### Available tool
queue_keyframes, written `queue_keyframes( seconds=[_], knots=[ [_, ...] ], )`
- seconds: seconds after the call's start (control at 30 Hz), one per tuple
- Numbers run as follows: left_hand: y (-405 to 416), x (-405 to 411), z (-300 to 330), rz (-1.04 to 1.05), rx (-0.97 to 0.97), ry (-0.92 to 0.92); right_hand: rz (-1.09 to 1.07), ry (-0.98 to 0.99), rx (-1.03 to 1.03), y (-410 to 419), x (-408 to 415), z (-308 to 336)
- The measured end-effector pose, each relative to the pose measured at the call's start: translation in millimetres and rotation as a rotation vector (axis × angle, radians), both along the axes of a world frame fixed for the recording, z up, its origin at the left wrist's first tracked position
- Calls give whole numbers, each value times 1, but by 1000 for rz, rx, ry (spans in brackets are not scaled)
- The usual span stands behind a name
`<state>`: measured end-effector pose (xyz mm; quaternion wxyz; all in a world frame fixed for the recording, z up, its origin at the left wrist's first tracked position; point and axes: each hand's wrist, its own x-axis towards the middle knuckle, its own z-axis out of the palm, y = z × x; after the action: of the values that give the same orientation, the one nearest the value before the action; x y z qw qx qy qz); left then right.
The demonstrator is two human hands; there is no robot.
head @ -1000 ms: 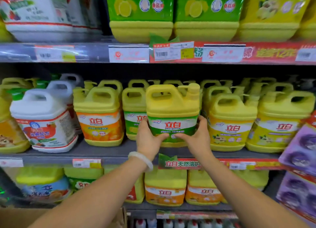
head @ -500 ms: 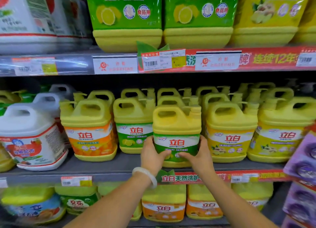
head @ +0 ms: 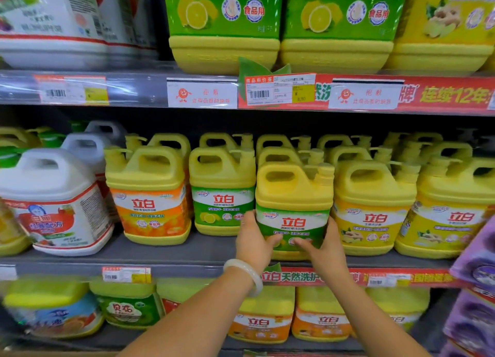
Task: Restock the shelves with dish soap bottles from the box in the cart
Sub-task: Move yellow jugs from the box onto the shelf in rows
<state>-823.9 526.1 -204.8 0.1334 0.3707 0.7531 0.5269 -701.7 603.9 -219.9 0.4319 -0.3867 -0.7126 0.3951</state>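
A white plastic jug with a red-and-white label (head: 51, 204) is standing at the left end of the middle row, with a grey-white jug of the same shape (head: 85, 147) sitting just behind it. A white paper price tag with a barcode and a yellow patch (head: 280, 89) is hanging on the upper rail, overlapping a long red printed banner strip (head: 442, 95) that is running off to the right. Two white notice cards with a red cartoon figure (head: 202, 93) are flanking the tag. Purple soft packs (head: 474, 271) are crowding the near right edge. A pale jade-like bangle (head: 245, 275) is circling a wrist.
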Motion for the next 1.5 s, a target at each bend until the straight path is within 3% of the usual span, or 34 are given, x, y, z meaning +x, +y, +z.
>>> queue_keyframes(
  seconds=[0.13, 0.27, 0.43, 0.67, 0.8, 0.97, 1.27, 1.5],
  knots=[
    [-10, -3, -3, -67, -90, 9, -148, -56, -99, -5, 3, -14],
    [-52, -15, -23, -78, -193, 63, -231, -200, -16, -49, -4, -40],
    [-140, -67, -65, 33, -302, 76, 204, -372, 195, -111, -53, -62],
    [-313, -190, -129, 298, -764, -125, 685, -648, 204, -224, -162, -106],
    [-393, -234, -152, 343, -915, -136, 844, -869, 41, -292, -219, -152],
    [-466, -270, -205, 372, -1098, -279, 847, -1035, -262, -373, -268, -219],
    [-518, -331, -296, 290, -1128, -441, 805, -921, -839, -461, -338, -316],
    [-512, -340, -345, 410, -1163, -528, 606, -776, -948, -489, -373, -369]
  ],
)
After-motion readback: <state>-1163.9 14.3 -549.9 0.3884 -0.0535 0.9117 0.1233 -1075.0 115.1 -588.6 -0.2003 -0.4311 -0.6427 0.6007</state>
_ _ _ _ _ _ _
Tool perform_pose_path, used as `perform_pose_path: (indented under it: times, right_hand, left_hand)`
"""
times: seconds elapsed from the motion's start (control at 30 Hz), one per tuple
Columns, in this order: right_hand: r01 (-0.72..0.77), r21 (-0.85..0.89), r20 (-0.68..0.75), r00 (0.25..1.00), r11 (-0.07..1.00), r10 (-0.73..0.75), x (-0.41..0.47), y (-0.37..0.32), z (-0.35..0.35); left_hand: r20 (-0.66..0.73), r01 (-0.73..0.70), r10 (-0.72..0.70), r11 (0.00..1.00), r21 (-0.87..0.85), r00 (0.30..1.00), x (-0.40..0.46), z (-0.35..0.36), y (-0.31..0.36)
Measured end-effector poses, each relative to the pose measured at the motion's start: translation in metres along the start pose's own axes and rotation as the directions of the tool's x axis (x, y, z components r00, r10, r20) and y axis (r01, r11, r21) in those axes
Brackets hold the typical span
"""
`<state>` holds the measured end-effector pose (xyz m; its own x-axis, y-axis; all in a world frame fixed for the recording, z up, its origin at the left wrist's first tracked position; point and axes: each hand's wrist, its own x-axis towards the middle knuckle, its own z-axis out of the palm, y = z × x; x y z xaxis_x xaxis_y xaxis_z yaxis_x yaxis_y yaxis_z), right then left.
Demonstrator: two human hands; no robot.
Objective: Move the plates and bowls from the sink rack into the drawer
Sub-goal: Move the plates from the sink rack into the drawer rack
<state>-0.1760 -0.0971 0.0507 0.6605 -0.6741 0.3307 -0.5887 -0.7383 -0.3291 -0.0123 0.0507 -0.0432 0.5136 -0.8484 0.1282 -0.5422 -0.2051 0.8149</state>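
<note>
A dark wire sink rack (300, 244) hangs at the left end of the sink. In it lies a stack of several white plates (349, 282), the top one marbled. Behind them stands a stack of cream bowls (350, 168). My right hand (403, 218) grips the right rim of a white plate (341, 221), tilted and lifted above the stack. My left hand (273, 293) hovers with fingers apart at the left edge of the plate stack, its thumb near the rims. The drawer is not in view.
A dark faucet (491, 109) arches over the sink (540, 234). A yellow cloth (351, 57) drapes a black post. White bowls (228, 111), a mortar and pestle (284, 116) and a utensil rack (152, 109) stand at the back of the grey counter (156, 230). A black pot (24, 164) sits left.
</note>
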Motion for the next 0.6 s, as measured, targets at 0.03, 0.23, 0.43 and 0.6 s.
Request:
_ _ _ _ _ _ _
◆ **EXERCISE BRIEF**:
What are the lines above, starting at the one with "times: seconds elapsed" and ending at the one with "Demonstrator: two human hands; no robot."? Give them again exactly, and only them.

◆ **COMPLETED EXERCISE**:
times: seconds elapsed from the motion's start (control at 30 Hz), one per tuple
Columns, in this order: right_hand: r01 (-0.72..0.77), r21 (-0.85..0.89), r20 (-0.68..0.75), r00 (0.25..1.00), r11 (-0.07..1.00), r10 (-0.73..0.75), x (-0.41..0.47), y (-0.37..0.32), z (-0.35..0.35); left_hand: r20 (-0.66..0.73), r01 (-0.73..0.70), r10 (-0.72..0.70), r11 (0.00..1.00), r21 (-0.87..0.85), r00 (0.30..1.00), x (-0.40..0.46), z (-0.35..0.36), y (-0.31..0.36)
Measured end-effector poses, each relative to the pose measured at the motion's start: translation in metres along the start pose's own axes and rotation as the directions of the tool's x axis (x, y, z components r00, r10, r20) and y axis (r01, r11, r21) in those axes
Brackets hold the typical span
"""
`<state>` holds the measured end-effector pose (xyz m; its own x-axis, y-axis; all in a world frame fixed for the recording, z up, its origin at the left wrist's first tracked position; point and axes: each hand's wrist, its own x-axis towards the middle knuckle, its own z-axis out of the palm, y = z × x; x y z xaxis_x xaxis_y xaxis_z yaxis_x yaxis_y yaxis_z), right then left.
Demonstrator: two human hands; no robot.

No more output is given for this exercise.